• **WHAT YOU WILL DO**
Please output the listing exactly as it stands, but omit any images.

[INFORMATION PROVIDED]

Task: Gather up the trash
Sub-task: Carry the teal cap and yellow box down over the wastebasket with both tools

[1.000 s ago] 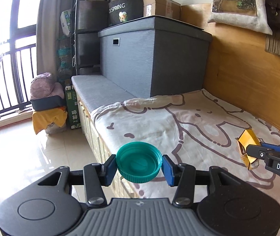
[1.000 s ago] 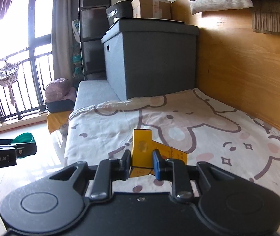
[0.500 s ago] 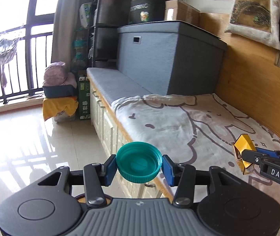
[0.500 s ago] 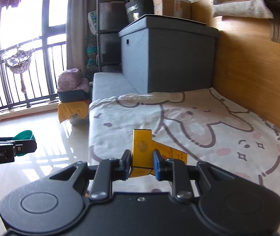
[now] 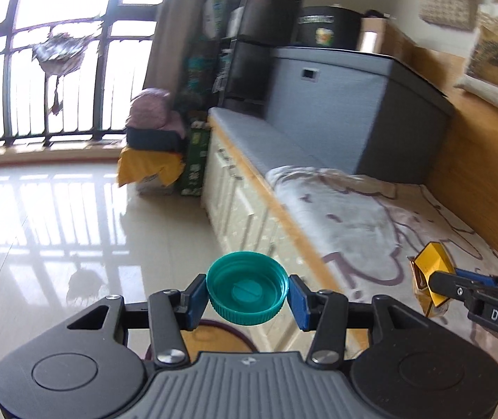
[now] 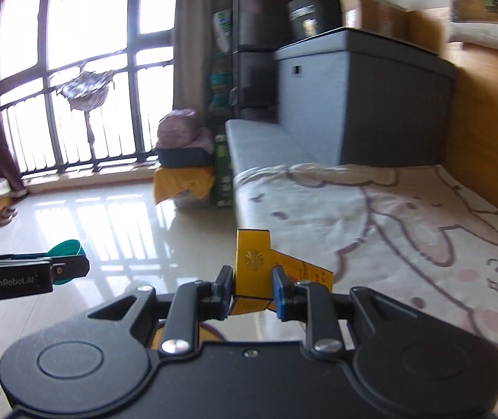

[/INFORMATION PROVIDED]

• **RESPONSE BOX**
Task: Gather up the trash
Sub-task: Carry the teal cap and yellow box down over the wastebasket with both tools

[1.000 s ago] 
[1.000 s ago] 
[0.500 s ago] 
[0.500 s ago] 
[now] 
[now] 

The response is now done.